Nathan Srebro (Toyota Technological Institute at Chicago)

Matrix learning: a tale of two norms
Joint work with Rina Foygel, Jason Lee, Ben Recht, Russ Salakhutdinov, Ohad Shamir, Adi Shraibman and Joel Tropp and others.
Wednesday 23 May 2012 at 15.30, JCMB 6206

Abstract

There has been much interest in recent years in various ways of constraining the complexity of matrices based on factorizations into a product of two simpler matrices. Such measures of matrix complexity can then be used as regularizers for such tasks as matrix completion, collaborative filtering, multi-task learning and multi-class learning. In this talk I will discuss two forms of matrix regularization which constrain the norm of the factorization, namely the trace-norm (aka nuclear-norm) and the so-called max-norm (aka γ2:l1→l norm).

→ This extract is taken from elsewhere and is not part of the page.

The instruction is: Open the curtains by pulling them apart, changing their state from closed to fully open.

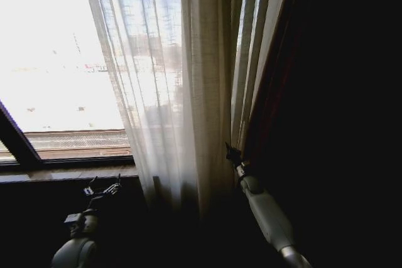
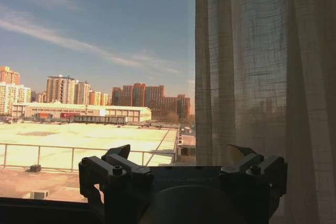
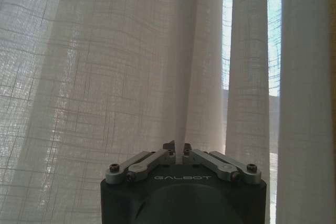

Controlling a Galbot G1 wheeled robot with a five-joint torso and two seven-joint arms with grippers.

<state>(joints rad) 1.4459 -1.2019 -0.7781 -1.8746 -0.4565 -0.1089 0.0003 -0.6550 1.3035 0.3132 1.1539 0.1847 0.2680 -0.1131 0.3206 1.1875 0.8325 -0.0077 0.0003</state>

I will both argue that they are independently motivated and often better model data then rank constraints, as well as explore their relationships to the rank. In particular, I will discuss how simple low-rank matrix completion guarantees can be obtained using these measures, and without various "incoherence" assumptions. I will present both theoretical and empirical arguments for why the max-norm might actually be a better regularizer, as well as a better convex surrogate for the rank.